Professor Anna Rutenbeck

Adjunct Professor, Project Management
Anna Rutenbeck is an adjunct faculty member at CGP. She graduated from the science track at CGP in 2021. During her time at CGP, her research projects focused on representations of science and technology in science fiction media. Anna is currently the coordinator of science outreach activities at SUNY Oneonta, where she coordinates the AJ Read Science Discovery Center and SUNY Oneonta Planetarium, as well as managing public science outreach.

Professor Mehna Reach

Adjunct Professor, Collections Care and Acquisitions and Science Collections
Mehna Reach is a 2006 graduate of the Cooperstown Graduate Program and started her career in museums at the Providence Children’s Museum in Providence, RI as an AmeriCorps Museum Educator.  Over the past 23 years she has served in a variety of roles in the museum field.
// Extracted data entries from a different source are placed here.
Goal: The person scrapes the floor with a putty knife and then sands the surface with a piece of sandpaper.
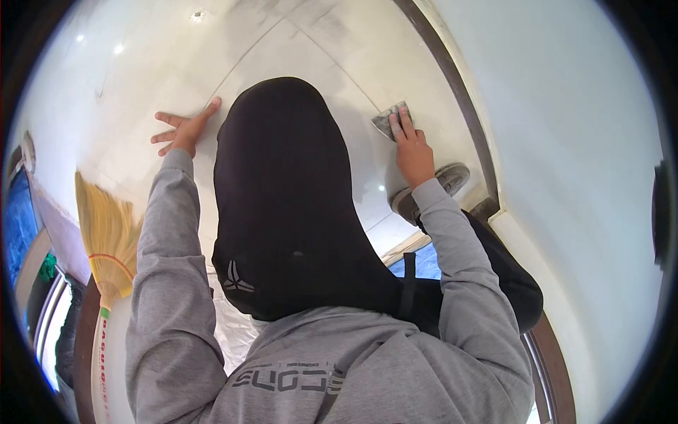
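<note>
My left hand [185, 133] rests on the pale tiled floor [282, 56] with its fingers spread and nothing in it, close to a thin tile joint. On the right, my right hand [414, 150] presses a small grey, mottled flat pad or cloth [383, 121] against the floor with its fingertips. The pad lies at the lower end of another tile joint. Between the two hands, a large black-clad leg [282, 177] hides part of the floor. Grey sleeves cover both arms.
A straw broom [109, 226] stands at the left, beside my left sleeve. A grey shoe [452, 178] is just below my right hand. Along the right runs a dark strip [452, 71] at the foot of a pale wall [565, 106]. Blue material [426, 263] shows below the shoe.
</note>
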Motion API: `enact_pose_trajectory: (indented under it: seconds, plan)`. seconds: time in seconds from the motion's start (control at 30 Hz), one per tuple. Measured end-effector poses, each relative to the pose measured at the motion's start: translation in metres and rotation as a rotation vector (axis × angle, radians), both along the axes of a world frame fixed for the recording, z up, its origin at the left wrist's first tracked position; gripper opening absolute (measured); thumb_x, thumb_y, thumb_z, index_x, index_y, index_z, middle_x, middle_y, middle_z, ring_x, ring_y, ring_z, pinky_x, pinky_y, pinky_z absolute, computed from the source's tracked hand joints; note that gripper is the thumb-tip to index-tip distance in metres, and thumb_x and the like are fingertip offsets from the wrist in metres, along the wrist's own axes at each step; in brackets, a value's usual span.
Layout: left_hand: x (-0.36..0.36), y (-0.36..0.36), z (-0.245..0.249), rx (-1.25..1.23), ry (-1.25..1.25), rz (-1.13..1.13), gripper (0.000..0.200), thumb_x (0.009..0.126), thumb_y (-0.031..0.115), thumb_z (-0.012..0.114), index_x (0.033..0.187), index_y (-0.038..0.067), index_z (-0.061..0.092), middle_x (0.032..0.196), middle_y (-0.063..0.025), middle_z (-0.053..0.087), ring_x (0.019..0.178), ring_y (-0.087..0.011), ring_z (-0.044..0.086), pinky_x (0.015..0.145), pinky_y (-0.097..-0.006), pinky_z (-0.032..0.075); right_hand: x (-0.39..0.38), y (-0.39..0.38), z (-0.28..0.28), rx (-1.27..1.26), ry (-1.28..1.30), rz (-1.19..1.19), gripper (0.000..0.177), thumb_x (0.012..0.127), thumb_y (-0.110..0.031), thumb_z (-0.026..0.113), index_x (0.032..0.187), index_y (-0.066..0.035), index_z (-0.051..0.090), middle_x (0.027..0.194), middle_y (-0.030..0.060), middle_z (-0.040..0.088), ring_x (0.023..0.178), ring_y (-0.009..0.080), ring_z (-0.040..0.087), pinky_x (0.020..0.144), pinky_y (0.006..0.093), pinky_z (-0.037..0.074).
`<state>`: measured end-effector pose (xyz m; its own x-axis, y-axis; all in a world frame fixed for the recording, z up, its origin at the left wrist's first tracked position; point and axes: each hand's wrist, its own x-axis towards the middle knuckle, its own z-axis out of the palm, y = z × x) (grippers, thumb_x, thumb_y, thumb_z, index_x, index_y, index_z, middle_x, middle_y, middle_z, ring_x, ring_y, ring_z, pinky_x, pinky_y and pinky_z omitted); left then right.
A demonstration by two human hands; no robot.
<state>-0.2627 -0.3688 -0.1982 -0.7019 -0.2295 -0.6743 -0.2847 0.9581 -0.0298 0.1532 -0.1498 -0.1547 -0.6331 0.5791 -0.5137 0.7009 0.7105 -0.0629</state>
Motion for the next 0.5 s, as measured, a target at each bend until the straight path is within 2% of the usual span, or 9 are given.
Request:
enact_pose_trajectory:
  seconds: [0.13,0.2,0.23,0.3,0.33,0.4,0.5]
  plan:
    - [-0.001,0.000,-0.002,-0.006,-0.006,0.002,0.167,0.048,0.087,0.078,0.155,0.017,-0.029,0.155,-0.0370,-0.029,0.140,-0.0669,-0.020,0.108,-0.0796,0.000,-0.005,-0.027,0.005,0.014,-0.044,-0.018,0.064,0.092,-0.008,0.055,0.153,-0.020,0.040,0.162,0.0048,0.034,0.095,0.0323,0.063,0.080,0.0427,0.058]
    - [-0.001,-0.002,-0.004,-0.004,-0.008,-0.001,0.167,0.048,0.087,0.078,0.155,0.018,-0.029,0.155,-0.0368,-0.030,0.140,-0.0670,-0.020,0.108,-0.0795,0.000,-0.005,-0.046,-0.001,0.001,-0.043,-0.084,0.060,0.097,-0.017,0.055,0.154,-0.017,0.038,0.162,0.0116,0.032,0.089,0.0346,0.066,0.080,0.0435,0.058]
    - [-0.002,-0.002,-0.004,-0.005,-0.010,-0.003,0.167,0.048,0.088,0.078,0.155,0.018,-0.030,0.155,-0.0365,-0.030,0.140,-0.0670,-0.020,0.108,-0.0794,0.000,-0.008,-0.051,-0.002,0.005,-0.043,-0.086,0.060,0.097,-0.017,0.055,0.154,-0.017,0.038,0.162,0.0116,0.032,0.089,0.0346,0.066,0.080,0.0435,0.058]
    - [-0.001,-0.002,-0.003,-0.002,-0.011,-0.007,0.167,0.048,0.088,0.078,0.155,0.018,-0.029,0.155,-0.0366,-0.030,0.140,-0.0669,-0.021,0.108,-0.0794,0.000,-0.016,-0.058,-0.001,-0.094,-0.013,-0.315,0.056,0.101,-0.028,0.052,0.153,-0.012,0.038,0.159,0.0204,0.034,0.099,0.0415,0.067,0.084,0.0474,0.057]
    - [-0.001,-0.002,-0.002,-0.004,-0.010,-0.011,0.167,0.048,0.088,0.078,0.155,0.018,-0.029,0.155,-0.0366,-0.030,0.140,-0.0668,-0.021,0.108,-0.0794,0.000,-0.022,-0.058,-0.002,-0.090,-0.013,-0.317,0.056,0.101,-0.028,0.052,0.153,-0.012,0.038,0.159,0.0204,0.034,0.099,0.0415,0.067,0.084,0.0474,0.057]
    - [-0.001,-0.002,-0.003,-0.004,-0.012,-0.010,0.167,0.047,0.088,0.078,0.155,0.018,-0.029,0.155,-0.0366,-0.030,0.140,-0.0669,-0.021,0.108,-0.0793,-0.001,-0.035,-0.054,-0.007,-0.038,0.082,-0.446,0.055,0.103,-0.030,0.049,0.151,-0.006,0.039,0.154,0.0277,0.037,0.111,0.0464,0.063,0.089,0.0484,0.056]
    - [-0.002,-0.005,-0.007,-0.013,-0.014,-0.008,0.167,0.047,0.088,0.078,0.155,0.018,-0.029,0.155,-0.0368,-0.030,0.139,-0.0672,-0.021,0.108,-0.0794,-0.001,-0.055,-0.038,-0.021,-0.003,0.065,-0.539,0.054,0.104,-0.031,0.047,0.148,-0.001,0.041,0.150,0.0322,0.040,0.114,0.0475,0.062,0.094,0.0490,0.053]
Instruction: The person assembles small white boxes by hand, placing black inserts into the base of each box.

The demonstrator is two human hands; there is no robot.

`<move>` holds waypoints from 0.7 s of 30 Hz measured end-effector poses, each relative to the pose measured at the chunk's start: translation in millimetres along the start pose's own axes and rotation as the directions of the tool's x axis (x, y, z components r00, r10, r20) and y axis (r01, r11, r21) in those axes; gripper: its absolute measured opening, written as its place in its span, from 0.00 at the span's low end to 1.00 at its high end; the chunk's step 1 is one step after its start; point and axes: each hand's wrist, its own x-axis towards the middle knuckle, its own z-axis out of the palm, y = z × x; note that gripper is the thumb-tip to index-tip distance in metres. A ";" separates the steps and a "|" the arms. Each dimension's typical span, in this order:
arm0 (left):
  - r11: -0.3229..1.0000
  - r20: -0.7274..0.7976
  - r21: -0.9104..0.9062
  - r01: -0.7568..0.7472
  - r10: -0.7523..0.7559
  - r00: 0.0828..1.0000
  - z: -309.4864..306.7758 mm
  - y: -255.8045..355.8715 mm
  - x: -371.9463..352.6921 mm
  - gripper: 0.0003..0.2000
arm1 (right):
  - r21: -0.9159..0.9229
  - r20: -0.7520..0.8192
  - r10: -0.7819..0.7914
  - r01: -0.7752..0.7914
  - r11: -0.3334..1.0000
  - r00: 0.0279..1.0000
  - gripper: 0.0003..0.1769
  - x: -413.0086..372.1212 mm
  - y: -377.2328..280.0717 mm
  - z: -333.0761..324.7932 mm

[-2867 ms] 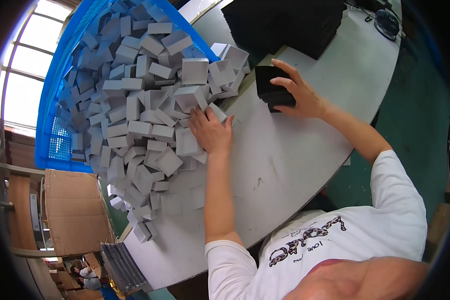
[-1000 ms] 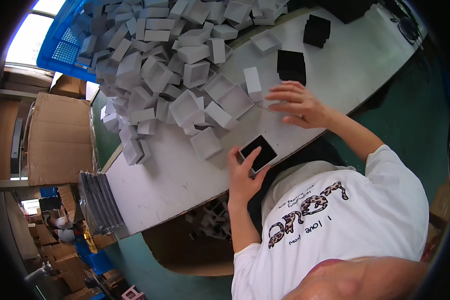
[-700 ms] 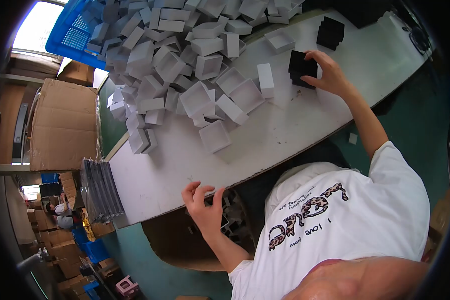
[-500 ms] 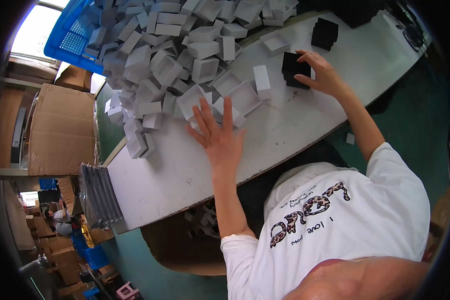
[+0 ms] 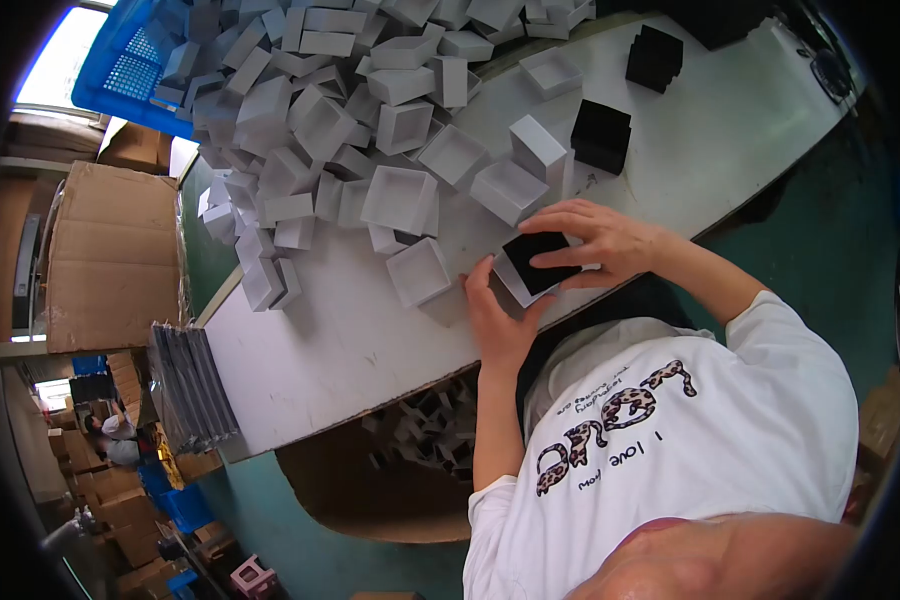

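Observation:
My left hand (image 5: 500, 325) grips a small open white box (image 5: 512, 283) from its near left side, thumb and fingers around its walls. My right hand (image 5: 610, 240) holds a black square piece (image 5: 532, 248) at the box's opening, fingers over its top. The piece covers much of the opening; how deep it sits cannot be told. Just beyond the hands, another open white box (image 5: 510, 190) rests against a white box standing on its side (image 5: 538, 148). A stack of black pieces (image 5: 601, 136) lies past my right hand.
White boxes (image 5: 320, 125) are heaped at the far left beside a blue basket (image 5: 135, 75). A second black stack (image 5: 655, 58) stands farther back. Wrapped grey sheets (image 5: 192, 390) lean by the table's left end. A carton (image 5: 420, 440) with white pieces sits below the edge.
My left hand has moved right from the heap and now holds a white box. My right hand has brought a black piece from the stack toward me, to that box.

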 end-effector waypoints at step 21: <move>0.945 -0.114 0.327 -0.014 0.054 0.992 36.2 73.4 110.4 0.17 | -0.222 -0.402 0.549 -0.659 0.718 0.733 0.22 -39.3 64.2 -63.8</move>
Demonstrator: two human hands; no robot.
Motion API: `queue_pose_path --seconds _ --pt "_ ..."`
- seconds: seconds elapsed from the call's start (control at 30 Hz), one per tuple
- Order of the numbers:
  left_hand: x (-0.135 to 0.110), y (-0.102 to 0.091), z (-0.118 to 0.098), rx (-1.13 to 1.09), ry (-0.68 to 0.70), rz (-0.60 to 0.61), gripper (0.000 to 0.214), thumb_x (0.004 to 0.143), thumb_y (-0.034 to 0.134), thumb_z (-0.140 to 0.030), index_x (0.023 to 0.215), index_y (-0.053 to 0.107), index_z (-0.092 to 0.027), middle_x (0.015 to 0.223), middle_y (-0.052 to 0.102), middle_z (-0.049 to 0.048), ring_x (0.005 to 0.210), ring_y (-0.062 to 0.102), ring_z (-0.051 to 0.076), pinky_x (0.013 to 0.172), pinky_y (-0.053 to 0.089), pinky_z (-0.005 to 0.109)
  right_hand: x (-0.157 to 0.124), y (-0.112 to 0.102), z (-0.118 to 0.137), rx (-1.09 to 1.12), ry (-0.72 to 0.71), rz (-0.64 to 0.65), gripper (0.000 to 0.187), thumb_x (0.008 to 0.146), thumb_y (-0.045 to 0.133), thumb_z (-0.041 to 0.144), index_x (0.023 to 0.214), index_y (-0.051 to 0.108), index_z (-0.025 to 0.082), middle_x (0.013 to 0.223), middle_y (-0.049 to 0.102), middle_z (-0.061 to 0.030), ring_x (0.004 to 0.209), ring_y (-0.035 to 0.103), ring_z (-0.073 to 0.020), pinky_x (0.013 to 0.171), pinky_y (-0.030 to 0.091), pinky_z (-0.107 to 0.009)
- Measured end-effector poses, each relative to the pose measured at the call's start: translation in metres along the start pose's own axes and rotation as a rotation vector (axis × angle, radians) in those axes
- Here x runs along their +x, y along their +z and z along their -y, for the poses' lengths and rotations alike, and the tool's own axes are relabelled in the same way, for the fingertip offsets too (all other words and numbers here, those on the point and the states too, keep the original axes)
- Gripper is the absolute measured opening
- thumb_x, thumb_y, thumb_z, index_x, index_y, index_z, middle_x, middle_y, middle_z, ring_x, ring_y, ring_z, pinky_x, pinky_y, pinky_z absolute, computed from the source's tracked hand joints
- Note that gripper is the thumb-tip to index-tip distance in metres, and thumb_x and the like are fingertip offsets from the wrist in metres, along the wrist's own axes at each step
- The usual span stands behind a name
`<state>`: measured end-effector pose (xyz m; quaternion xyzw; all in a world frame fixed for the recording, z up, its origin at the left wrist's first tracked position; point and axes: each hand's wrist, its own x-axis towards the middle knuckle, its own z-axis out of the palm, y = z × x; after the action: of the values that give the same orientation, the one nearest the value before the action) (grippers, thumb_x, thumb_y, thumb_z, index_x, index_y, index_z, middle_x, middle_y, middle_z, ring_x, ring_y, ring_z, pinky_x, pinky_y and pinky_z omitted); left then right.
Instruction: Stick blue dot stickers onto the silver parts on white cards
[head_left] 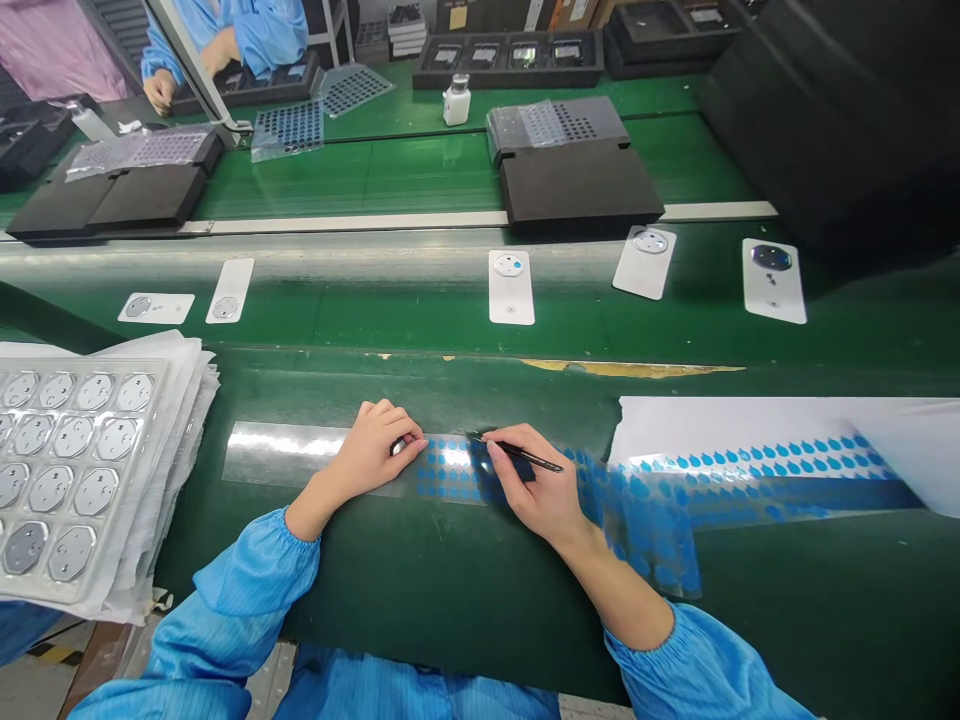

She has worked as an Outreach Educator at The Children’s Museum at Saratoga, as a Family Learning Fellow at the U.S.S. Constitution Museum and as an Exhibit Planner at the New York State Museum. Reach is presently the Museum Registrar at the New York State Museum and works with all of the Museum’s collection areas including history, art and culture, anthropology, ethnology, biology, geology and paleontology.  Professor Reach currently teaches Collections, Acquisitions, Care and Management of History Collections and Collections, Acquisitions, Care and Management of Natural History and Science Collections at the Cooperstown Graduate Program.